Day 1–2: Inventory and baseline
-
Map your ML workloads:
- For each model:
- Purpose (what business decision it affects).
- Call pattern (sync/async, latency SLO).
- Current runtime (EC2/ECS/Lambda/SageMaker).
- Traffic volume and schedule (spiky, steady, batched).
- For each model:
-
Collect cost and reliability data:
- Pull:
- Per‑service AWS cost (focus: EC2, SageMaker, Lambda, ECR, data transfer).
- Per‑model request volumes, latency, error rates.
- If you don’t have per‑model metrics, call that out explicitly as a gap.
- Pull:
Day 3: Choose 1–2 target workloads
Criteria for good first candidates:
- Medium business criticality (not life‑or‑death, not toy).
- Non‑GPU, modest payloads.
- Currently running on a snowflake EC2 host or an ageing container.
Goal: Move them to a serverless reference pattern:
- API Gateway → Lambda → model artifact in S3/EFS.
- Or S3 → EventBridge/Step Functions → SageMaker Batch Transform.
Day 4–5: Implement minimal serverless pattern
For the chosen model:
-
Define a strict contract
- Request/response schema (JSON).
- Input size limits; error codes.
-
Create infrastructure as code
- Use CloudFormation or Terraform.
- Include:
- Lambda with reserved/concurrency settings.
- Alarms for error rate and latency.
- Log retention policies.
-
Wire in observability
- Structured logging:
{ model_version, request_id, latency_ms, success, key_features: {...} }
- CloudWatch metrics from logs:
- Latency, success/failure counts.
- Basic X‑Ray integration for traces.
- Structured logging:
-
Shadow deploy
- Mirror traffic from existing endpoint to the new Lambda (read‑only).
- Compare:
- Latency distribution.
- Error rates.
- Output divergence (if possible).
Day 6: Kill obvious waste
Using your baseline:
-
Turn off or downscale:
- Idle GPU instances.
- Zombie SageMaker notebooks.
- Always‑on training boxes.
-
Apply guardrails:
- Tag requirements enforced by SCP or CI.
- CloudWatch budgets + alerts per team.
-
Right‑size:
- Lambda memory (and thus CPU) based on actual runtime.
- Autoscaling rules for any ECS/SageMaker endpoints.
Day 7: Decide your next platform slice
Don’t plan The One Platform; choose a thin vertical slice:
Pick one of:
-
Standardized inference pattern
- Publish a template (repo + IaC) for:
- New model endpoints using Lambda or Fargate.
- Require all new models to use it.
- Publish a template (repo + IaC) for:
-
Basic model registry
- Even a DynamoDB/Aurora table tracking:
- Model name, version, S3 URI, status, deployment stages.

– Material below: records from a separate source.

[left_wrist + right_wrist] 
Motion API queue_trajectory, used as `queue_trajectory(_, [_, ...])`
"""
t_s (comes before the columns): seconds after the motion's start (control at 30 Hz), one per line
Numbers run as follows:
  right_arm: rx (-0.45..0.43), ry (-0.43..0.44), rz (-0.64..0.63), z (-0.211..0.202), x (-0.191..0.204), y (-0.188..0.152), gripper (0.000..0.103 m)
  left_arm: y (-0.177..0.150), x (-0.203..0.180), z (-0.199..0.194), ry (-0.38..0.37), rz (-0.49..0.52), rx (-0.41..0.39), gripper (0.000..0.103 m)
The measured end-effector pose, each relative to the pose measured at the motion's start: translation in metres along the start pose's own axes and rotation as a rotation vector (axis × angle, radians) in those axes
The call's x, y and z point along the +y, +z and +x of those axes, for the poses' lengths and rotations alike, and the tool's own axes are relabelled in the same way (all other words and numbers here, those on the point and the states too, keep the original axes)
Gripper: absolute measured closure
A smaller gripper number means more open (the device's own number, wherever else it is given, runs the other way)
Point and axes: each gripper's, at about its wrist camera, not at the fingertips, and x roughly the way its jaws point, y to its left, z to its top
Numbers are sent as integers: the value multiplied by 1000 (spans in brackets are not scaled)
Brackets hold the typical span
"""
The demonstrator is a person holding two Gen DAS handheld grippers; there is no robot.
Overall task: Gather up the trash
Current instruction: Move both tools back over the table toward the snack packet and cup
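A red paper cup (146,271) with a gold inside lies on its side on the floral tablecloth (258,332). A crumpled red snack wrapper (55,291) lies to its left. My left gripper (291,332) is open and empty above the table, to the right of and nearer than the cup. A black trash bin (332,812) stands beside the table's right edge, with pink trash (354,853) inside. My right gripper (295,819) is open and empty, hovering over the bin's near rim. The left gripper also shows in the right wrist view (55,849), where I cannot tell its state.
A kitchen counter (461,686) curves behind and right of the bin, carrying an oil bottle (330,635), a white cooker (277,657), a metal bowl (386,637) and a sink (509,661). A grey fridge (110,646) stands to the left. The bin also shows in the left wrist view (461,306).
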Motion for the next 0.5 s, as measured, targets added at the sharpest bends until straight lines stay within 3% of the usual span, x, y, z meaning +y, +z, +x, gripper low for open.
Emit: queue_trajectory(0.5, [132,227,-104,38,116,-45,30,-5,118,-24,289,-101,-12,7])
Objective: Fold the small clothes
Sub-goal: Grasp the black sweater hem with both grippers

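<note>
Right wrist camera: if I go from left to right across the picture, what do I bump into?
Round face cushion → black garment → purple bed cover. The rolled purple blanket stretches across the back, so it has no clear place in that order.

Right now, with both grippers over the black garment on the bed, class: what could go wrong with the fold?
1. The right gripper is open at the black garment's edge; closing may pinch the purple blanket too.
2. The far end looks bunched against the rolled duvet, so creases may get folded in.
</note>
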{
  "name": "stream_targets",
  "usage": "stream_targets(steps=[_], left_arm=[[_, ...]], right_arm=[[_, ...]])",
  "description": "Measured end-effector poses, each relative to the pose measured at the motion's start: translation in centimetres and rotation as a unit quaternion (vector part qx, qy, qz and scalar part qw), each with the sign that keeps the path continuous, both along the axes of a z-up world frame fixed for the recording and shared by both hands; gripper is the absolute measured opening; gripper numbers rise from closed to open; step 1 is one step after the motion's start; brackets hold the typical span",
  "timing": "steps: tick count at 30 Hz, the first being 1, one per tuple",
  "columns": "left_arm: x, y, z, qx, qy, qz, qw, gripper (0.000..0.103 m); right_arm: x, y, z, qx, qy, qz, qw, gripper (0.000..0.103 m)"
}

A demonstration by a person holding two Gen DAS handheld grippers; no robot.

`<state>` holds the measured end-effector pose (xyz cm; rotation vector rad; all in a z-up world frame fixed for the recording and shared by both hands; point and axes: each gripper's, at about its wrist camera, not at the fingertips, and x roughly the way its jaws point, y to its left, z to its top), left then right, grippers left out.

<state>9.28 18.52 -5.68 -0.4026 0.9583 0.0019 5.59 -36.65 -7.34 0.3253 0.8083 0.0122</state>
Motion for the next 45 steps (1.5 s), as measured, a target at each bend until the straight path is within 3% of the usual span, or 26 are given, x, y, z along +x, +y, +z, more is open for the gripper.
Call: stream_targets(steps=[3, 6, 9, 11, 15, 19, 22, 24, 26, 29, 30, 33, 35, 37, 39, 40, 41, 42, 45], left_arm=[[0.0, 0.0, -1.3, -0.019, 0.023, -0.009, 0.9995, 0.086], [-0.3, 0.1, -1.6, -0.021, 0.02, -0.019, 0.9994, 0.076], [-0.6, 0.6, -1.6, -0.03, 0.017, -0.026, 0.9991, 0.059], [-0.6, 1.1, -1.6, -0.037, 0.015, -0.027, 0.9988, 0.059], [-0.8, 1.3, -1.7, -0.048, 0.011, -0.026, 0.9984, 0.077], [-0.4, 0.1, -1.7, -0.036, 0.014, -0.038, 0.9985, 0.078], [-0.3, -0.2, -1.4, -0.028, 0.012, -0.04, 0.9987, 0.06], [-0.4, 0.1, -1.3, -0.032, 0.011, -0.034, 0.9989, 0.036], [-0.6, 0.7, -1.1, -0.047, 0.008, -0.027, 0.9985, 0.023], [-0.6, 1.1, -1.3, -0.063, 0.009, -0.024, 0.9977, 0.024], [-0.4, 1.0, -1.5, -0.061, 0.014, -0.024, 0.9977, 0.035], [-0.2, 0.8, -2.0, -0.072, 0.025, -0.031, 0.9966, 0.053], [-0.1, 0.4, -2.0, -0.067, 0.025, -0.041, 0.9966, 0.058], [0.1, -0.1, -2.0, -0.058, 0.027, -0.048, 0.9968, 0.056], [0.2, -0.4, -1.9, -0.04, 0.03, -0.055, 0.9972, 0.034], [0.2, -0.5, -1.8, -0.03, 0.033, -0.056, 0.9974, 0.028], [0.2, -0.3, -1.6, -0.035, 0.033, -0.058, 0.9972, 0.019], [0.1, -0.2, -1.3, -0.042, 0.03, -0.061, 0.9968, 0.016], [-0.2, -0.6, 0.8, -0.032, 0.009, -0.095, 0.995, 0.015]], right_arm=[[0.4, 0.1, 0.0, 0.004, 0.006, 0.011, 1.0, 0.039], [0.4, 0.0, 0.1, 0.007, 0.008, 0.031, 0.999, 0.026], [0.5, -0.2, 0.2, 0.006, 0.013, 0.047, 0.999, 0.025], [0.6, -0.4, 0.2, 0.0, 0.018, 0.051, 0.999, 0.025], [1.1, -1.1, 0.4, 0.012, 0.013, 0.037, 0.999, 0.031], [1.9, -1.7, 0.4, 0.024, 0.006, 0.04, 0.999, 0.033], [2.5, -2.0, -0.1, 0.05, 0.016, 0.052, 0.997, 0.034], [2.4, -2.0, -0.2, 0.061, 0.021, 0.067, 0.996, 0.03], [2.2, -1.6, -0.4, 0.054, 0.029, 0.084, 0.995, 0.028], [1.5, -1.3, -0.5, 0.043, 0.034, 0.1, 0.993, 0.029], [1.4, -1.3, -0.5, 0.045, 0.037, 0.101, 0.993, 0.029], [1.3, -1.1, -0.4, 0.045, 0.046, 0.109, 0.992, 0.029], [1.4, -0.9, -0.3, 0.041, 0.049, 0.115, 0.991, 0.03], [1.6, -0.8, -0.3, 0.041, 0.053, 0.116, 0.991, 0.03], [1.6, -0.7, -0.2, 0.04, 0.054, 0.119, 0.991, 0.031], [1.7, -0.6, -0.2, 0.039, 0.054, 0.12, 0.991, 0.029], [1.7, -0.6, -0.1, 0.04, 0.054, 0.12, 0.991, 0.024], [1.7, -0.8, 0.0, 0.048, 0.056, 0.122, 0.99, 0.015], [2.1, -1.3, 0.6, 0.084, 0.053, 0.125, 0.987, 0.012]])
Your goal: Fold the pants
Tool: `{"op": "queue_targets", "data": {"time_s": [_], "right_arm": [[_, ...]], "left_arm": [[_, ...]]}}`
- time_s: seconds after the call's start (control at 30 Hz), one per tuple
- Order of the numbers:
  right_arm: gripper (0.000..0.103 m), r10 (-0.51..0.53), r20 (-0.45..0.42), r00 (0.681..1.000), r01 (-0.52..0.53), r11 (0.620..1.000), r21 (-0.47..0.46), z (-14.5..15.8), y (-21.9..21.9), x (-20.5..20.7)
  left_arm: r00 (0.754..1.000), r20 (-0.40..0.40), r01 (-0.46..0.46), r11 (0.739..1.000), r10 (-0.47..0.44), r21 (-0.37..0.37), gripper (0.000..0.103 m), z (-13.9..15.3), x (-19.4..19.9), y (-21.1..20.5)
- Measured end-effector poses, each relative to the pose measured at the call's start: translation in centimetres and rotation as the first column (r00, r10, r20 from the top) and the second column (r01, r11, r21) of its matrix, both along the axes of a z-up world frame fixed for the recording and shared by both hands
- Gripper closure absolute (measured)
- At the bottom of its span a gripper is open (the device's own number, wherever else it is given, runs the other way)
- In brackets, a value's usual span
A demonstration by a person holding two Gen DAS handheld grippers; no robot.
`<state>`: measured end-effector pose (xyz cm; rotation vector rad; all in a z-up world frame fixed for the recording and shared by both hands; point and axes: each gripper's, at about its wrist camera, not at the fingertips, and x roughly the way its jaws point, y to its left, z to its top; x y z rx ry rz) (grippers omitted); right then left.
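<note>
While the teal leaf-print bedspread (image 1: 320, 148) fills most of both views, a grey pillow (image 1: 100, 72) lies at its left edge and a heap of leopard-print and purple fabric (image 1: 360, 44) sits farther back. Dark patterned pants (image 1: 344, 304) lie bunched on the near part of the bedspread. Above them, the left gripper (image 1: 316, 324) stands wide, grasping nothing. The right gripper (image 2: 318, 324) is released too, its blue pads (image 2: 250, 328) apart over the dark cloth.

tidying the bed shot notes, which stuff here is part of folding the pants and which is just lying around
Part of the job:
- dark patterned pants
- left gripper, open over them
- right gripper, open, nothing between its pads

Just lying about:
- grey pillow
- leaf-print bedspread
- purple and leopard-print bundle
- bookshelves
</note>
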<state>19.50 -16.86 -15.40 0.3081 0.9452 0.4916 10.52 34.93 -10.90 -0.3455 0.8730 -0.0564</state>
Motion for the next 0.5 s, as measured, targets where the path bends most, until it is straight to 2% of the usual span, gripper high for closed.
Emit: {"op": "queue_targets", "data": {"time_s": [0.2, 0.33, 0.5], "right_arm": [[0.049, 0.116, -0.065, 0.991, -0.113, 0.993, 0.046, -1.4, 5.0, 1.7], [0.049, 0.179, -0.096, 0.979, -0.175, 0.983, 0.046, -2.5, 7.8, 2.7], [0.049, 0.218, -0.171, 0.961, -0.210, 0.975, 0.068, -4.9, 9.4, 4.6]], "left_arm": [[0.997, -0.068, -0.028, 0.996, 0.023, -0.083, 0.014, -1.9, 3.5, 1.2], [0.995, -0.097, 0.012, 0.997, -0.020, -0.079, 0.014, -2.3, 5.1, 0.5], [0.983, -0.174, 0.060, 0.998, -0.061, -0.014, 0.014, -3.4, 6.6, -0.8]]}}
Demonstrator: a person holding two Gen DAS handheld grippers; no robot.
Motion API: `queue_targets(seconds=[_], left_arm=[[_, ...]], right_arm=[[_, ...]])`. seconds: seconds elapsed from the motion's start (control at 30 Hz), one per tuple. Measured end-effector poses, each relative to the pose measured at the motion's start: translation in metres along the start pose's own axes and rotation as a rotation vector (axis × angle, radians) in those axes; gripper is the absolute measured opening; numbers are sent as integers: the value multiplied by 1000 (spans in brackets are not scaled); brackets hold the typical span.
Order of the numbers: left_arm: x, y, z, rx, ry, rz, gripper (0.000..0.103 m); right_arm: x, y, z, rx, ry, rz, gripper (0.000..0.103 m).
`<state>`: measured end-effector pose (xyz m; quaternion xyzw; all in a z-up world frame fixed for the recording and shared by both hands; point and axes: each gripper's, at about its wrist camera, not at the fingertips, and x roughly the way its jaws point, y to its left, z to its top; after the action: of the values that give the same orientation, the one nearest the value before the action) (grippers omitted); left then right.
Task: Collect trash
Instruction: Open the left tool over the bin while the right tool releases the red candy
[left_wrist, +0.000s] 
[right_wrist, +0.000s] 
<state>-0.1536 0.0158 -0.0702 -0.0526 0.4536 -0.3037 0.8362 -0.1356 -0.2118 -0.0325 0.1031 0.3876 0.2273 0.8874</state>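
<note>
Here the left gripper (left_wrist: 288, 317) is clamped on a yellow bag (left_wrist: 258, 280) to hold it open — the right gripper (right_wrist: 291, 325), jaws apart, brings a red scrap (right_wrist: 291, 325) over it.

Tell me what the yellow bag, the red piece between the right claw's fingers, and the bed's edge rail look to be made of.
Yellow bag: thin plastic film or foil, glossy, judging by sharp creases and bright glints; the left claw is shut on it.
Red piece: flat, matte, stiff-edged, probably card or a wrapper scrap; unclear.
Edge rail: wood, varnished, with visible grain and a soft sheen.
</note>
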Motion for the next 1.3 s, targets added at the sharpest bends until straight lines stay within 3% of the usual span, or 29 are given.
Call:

- Integrate with CI so each merge produces a new version entry.
- Even a DynamoDB/Aurora table tracking:
-
ML‑aware dashboards
- Per‑model dashboards with:
- Traffic, latency, error rate, cost approximation.
- Make it the primary “what’s wrong?” view for on‑call.
- Per‑model dashboards with:
Bottom line
You don’t need an “ML platform” in the abstract. You need:
- Predictable deployments.
- Clear costs per prediction/training run.
- Observability that lets you answer:
- “What changed?”
- “What did it cost?”
- “Should we roll back?”
For a large class of workloads, AWS serverless and managed services are the shortest path to that outcome:
- Lambda + Step Functions + EventBridge for orchestration.
- SageMaker where it actually delivers leverage (training, batch).
- Boring storage (S3, Aurora Serverless, DynamoDB) for features and artefacts.
- CloudWatch + X‑Ray + structured logs for observability.
You can always add Kubernetes later if your scale and constraints truly demand it. Most teams never reach that point—and pay a high complexity tax trying anyway.
If you start by treating ML like any other production system on AWS—subject to the same expectations for reliability, security, and cost—you’ll likely end up with a serverless‑first architecture that your existing engineers can run, your finance team can understand, and your CTO can defend to the board.